Task directions:
The data below is to be copied exactly, line by line.

Information provided:
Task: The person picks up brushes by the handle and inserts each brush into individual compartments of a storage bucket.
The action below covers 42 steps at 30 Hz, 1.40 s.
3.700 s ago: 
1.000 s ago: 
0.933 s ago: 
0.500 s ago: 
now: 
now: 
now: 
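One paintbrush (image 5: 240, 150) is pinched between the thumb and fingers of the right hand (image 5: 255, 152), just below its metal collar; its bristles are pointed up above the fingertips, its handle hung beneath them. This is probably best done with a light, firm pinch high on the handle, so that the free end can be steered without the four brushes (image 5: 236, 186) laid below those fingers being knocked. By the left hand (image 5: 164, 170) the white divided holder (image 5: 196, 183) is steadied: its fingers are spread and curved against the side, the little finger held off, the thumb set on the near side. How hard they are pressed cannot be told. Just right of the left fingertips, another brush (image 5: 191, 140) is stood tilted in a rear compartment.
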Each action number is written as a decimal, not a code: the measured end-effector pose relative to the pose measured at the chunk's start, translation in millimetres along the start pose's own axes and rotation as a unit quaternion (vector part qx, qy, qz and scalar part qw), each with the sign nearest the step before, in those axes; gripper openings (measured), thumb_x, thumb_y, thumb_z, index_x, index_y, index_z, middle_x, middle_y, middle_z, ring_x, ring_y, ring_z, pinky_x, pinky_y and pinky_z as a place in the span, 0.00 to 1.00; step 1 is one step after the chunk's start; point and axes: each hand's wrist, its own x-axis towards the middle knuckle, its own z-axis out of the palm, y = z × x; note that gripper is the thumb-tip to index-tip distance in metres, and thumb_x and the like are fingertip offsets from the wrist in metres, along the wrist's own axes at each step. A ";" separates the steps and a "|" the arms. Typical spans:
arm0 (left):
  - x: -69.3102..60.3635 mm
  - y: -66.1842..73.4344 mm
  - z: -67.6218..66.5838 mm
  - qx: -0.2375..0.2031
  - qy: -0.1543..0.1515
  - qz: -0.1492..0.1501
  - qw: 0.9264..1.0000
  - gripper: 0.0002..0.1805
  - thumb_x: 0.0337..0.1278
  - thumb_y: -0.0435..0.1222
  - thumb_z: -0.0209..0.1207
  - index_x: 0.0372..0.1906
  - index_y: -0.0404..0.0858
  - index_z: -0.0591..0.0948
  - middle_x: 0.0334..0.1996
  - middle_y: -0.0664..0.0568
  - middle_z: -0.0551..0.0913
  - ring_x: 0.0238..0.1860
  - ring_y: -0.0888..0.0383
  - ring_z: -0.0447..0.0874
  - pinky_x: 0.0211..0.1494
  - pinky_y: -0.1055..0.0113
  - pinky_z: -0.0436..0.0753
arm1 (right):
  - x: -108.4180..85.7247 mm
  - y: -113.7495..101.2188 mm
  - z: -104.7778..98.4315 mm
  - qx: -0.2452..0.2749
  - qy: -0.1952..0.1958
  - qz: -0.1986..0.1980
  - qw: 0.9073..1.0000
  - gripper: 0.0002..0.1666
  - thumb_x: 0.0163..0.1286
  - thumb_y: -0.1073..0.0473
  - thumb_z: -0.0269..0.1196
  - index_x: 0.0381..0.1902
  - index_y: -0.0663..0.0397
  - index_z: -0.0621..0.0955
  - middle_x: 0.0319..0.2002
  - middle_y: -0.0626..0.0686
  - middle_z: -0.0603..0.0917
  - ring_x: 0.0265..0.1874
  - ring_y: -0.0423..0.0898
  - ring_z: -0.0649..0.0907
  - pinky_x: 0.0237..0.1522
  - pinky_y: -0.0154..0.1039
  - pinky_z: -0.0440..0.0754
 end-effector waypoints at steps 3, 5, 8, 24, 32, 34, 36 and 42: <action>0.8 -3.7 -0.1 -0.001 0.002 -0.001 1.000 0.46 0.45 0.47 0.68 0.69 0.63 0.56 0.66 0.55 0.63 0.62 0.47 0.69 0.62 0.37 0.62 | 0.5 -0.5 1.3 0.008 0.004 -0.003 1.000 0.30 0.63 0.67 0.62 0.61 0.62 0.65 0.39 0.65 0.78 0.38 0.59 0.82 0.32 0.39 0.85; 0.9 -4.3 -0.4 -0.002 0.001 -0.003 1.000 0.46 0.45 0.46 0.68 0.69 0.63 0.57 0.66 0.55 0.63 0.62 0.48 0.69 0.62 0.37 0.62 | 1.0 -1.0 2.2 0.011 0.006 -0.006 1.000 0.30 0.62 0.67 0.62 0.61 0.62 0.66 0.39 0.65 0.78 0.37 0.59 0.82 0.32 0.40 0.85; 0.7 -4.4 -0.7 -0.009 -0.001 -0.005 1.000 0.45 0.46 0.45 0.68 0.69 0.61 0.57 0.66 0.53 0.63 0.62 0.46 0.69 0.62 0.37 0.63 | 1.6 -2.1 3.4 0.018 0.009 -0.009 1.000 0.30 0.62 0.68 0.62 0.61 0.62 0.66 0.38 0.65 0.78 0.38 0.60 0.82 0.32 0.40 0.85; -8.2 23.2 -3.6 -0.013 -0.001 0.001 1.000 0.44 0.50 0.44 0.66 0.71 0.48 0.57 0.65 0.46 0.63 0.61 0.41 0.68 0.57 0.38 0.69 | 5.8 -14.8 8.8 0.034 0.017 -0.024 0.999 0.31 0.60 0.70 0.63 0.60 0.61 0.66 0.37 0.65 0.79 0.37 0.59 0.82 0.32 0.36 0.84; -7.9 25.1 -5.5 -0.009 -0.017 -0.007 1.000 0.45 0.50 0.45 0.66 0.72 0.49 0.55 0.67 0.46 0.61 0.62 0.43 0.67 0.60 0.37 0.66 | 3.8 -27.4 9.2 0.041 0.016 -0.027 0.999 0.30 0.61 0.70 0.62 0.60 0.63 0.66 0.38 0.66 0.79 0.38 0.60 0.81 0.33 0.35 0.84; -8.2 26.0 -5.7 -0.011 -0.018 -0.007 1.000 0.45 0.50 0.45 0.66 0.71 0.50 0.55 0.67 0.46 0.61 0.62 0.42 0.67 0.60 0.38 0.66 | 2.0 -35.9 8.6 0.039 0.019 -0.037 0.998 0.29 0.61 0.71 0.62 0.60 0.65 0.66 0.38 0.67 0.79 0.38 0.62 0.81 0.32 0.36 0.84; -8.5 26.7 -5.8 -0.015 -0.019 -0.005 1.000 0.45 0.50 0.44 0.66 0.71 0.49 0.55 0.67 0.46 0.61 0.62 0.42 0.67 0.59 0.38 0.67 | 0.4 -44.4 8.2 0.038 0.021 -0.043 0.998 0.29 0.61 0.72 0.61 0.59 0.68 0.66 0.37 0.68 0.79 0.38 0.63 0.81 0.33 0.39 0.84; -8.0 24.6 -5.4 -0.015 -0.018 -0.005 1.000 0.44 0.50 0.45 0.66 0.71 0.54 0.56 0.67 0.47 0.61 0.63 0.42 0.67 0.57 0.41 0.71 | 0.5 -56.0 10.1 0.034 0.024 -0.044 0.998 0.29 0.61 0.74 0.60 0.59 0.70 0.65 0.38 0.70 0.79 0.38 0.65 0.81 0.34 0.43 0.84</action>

Your solution:
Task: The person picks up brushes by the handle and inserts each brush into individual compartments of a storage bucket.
The action below covers 42 steps at 30 Hz, 1.40 s.
3.700 s ago: 
1.000 s ago: 
0.933 s ago: 
0.500 s ago: 
now: 
now: 
now: 
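One paintbrush (image 5: 240, 150) is pinched between the thumb and fingers of the right hand (image 5: 255, 152), just below its metal collar; its bristles are pointed up above the fingertips, its handle hung beneath them. This is probably best done with a light, firm pinch high on the handle, so that the free end can be steered without the four brushes (image 5: 236, 186) laid below those fingers being knocked. By the left hand (image 5: 164, 170) the white divided holder (image 5: 196, 183) is steadied: its fingers are spread and curved against the side, the little finger held off, the thumb set on the near side. How hard they are pressed cannot be told. Just right of the left fingertips, another brush (image 5: 191, 140) is stood tilted in a rear compartment.
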Each action number is written as a decimal, not a code: the measured end-effector pose relative to the pose measured at the chunk's start, translation in millimetres along the start pose's own axes and rotation as a unit quaternion (vector part qx, qy, qz and scalar part qw), each with the sign nearest the step before, in those axes; gripper openings (measured), thumb_x, thumb_y, thumb_z, index_x, index_y, index_z, middle_x, middle_y, middle_z, ring_x, ring_y, ring_z, pinky_x, pinky_y and pinky_z as a place in the span, 0.00 to 1.00; step 1 is one step after the chunk's start; point and axes: each hand's wrist, its own x-axis towards the middle knuckle, its own z-axis out of the palm, y = z × x; note that gripper is the thumb-tip to index-tip distance in metres, and thumb_x and the like are fingertip offsets from the wrist in metres, along the wrist's own axes at each step. A ";" separates the steps and a "|" the arms. Typical spans:
arm0 (left):
  - x: -69.3102..60.3635 mm
  - y: -66.1842..73.4344 mm
  - z: -67.6218..66.5838 mm
  - qx: -0.2375..0.2031
  - qy: -0.1543..0.1515
  - qz: -0.1492..0.1501
  - qw: 0.9264..1.0000
  - gripper: 0.0002..0.1805
  - thumb_x: 0.0337..0.1278
  - thumb_y: -0.0435..0.1222
  - thumb_z: -0.0209..0.1207
  - index_x: 0.0372..0.1906
  - index_y: -0.0404..0.0858
  - index_z: -0.0591..0.0948
  - middle_x: 0.0334..0.1996
  - middle_y: -0.0664..0.0568
  - middle_z: -0.0551..0.0913
  - ring_x: 0.0238..0.1860
  - ring_y: -0.0888..0.0383
  - ring_z: -0.0447..0.0874
  - pinky_x: 0.0211..0.1494
  - pinky_y: -0.1055..0.0113
  - pinky_z: -0.0436..0.0753
arm1 (right):
  - x: -108.4180..85.7247 mm
  - y: -113.7495..101.2188 mm
  - z: -104.7778..98.4315 mm
  - qx: -0.2452..0.2749
  - qy: -0.1952..0.1958
  - qz: -0.1986..0.1980
  - qw: 0.9073..1.0000
  - gripper: 0.0002..0.1666
  - thumb_x: 0.0163..0.1286
  - thumb_y: -0.1073..0.0473
  - thumb_z: -0.0269..0.1196
  - index_x: 0.0381..0.1902
  - index_y: -0.0663..0.0397
  - index_z: -0.0621..0.0955
  - middle_x: 0.0319..0.2002
  - middle_y: -0.0626..0.0686
  - middle_z: -0.0603..0.0917
  - ring_x: 0.0265..0.1874
  - ring_y: -0.0423..0.0898
  - ring_z: -0.0649..0.0907
  - pinky_x: 0.0237..0.1522
  - pinky_y: -0.0154..0.1039
  - pinky_z: -0.0440..0.0754
 end-effector waypoints at steps 3, 5, 8, 24, 32, 34, 36 and 42: <action>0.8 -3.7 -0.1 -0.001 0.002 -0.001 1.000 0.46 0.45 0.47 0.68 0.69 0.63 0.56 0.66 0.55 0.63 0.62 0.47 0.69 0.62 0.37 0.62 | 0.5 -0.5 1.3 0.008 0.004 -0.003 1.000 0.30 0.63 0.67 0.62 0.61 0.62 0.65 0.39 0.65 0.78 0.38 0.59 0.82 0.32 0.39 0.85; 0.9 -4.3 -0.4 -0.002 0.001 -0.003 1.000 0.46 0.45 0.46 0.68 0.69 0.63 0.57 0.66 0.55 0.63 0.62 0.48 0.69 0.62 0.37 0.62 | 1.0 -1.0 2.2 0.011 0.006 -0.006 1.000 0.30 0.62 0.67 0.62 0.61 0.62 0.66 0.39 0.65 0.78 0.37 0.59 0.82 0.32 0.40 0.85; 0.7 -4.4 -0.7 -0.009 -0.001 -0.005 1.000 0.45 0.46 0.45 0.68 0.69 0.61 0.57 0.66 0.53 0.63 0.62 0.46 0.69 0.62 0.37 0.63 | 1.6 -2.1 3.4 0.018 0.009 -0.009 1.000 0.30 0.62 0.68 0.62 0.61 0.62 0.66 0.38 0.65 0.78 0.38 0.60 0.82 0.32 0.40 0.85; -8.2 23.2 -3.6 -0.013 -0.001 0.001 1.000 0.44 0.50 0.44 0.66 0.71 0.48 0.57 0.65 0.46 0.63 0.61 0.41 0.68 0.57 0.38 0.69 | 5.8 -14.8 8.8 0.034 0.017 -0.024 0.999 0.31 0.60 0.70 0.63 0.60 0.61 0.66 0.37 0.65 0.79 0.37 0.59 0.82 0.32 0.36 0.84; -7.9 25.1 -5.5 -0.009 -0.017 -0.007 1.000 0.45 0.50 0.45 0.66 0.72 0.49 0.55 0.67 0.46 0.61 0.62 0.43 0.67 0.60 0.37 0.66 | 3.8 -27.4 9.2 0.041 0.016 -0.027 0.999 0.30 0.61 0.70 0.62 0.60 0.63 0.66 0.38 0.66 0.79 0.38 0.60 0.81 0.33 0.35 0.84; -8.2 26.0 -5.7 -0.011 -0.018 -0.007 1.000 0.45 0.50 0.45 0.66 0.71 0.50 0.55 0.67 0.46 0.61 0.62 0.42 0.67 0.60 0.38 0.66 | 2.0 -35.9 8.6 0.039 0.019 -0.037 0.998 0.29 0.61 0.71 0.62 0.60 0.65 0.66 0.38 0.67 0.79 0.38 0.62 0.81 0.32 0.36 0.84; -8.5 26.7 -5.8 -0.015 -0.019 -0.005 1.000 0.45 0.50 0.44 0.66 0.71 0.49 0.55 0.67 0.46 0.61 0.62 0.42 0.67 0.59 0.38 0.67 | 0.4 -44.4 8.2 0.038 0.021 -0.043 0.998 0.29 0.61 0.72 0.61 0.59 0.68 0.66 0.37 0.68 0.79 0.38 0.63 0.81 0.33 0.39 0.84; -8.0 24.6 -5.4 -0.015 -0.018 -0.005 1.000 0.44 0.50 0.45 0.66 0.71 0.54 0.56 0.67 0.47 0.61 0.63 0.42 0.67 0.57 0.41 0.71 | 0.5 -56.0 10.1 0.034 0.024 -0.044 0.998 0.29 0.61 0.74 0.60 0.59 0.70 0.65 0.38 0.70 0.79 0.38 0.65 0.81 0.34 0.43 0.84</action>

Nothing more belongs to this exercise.